Si leur rôle a évolué depuis leur création, les CDR restent les véritables sentinelles de la révolution au niveau local. Ils seront chargés de serrer les rangs au moment de l'élection du successeur du président Raul Castro, issu de la nouvelle génération, le 19 avril prochain.
Dans sa modeste maison de Cienfuegos, à 230 km au sud-est de La Havane, Orlando Fernandez se souvient parfaitement de cette soirée du 28 septembre 1960, lorsqu'il entendit à la radio le discours du père de la révolution cubaine. A l'époque, le castrisme, installé depuis un peu plus d'un an, n'avait pas encore révélé son orientation socialiste.
"Ils ont commencé à allumer des pétards dans la rue et Fidel a eu cette idée merveilleuse et a dit: +nous allons créer une organisation pour défendre la révolution+", raconte à l'AFP ce fonctionnaire agricole à la retraite âgé de 87 ans.
Dans la foulée de sa révolution, le nouveau pouvoir était confronté à des attaques armées, principalement à La Havane. Beaucoup étaient fomentées ou soutenues par Washington.
"Nous allons créer un système de surveillance révolutionnaire collective. Ils sont en train de jouer avec le peuple, mais ils ne connaissent pas l'incroyable force révolutionnaire qu'il recèle", avait alors prévenu Fidel Castro, sous les vivats d'un million de partisans rassemblés dans la capitale.
M. Fernandez, qui fut l'un des premiers à intégrer l'organisation, fut élu à la tête du CDR de son quartier lors du vote inaugural. "Je suis un fondateur des CDR", se vante aujourd'hui cette homme frêle au crâne dégarni.
- "Sur le qui-vive" -
Considérés comme les "yeux et les oreilles de la Révolution", les CDR ont pour symbole un homme portant bouclier et machette, surmonté du slogan "Sur le qui-vive".
Chaque antenne compte un président, un chef de surveillance, un organisateur, un idéologue, qui tiennent des fiches détaillées sur leurs membres et les habitants de leur zone.
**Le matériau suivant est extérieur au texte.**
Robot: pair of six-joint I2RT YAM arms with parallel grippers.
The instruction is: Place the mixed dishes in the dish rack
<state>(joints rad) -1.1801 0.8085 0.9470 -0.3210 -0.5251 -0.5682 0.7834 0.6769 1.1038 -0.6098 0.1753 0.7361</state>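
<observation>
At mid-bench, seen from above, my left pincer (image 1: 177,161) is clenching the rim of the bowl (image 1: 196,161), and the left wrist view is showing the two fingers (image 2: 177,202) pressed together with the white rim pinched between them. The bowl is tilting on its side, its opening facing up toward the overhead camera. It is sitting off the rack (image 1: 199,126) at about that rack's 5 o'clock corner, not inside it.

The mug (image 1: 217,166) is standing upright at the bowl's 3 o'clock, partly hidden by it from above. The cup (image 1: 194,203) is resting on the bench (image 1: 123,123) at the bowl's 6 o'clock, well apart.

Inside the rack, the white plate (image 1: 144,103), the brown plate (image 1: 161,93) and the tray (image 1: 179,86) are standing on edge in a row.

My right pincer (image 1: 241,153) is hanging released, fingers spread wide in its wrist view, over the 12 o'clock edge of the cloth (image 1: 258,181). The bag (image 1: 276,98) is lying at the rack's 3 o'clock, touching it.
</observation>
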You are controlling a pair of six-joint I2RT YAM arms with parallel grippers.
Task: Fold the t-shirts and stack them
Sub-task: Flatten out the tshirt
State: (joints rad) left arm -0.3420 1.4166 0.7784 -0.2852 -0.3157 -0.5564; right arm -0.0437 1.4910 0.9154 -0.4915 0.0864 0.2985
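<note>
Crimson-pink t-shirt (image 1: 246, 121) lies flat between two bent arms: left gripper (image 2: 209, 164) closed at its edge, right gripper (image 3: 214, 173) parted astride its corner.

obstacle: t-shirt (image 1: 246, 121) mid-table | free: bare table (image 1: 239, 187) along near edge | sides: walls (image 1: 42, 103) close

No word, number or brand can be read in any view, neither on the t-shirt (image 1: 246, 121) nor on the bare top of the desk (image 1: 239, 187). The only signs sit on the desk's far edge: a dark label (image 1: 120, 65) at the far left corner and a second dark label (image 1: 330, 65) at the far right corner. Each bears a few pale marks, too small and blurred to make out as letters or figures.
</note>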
A l'époque, les anti-castristes les surnommaient les "chivatos". Des "mouchards" qui gardaient dans leur viseur les faiseurs de troubles et opposants déclarés, mais aussi les individus aux idées ou comportements jugés pernicieux.
Les cellules de CDR, qui se comptent par dizaines de milliers, sont installées dans chaque quartier, chaque village du pays. Elles revendiquent quelque 8 millions de membres, soit plus des trois quarts de la population de l'île. Leur coordinateur national, Carlos Rafael Miranda, fait partie des 31 membres du Conseil d'Etat, centre de l'exécutif cubain.
Les CDR sont particulièrement en vue lors des élections. Ils convoquent des réunions de quartier, contrôlent scrupuleusement la participation de leurs administrés et interviennent même dans la désignation des candidats.
- Diversification -
Au fil des années, ce système de quadrillage idéologique --qui a fait des émules au Venezuela et en Equateur-- a survécu aux soubresauts économiques et sociaux de la fin de la guerre froide.
Peu à peu, de nouvelles taches ont été allouées aux CDR, telles que la lutte contre la délinquance, avec la désignation de "vigiles" chargés de surveiller de nuit les épiceries d'Etat. Les Comités sont aussi engagés dans la chasse au marché noir, ainsi qu'aux mauvais contribuables ou aux trafiquants de drogue.
Ils sont aussi impliqués dans la promotion des acquis sociaux et coordonnent les campagnes de vaccination, les dons du sang et les fameux travaux communautaires, qui mobilisent des volontaires de tous âges pour balayer les détritus ou élaguer arbres et pelouses.
Leur rôle a également été remarqué lors du passage destructeur de l'ouragan Irma, en 2017.
"Les CDR restent les CDR, même si les procédés ont changé, parce qu'à l'époque il y avait beaucoup d'individus qui menaient des actions" contre le gouvernement, concède M. Fernandez.
Visage des CDR depuis qu'un spot a été maintes fois télévisé à sa gloire, Maria Josefa Morales, surnommée "Fefa", dressait peu avant son décès en 2015 un bilan contrasté, regrettant que le "dur labeur" des débuts était aujourd'hui érodé par le désintérêt et l'absentéisme, notamment chez les plus jeunes.
Notant "un changement de contexte" depuis la fin de la guerre froide, l'expert cubain Arturo Lopez-Levy, professeur à l'Université du Texas Rio Grande Valley, confirme qu'aujourd'hui "le rôle des CDR est plus restreint, de moindre importance pour les nouvelles générations".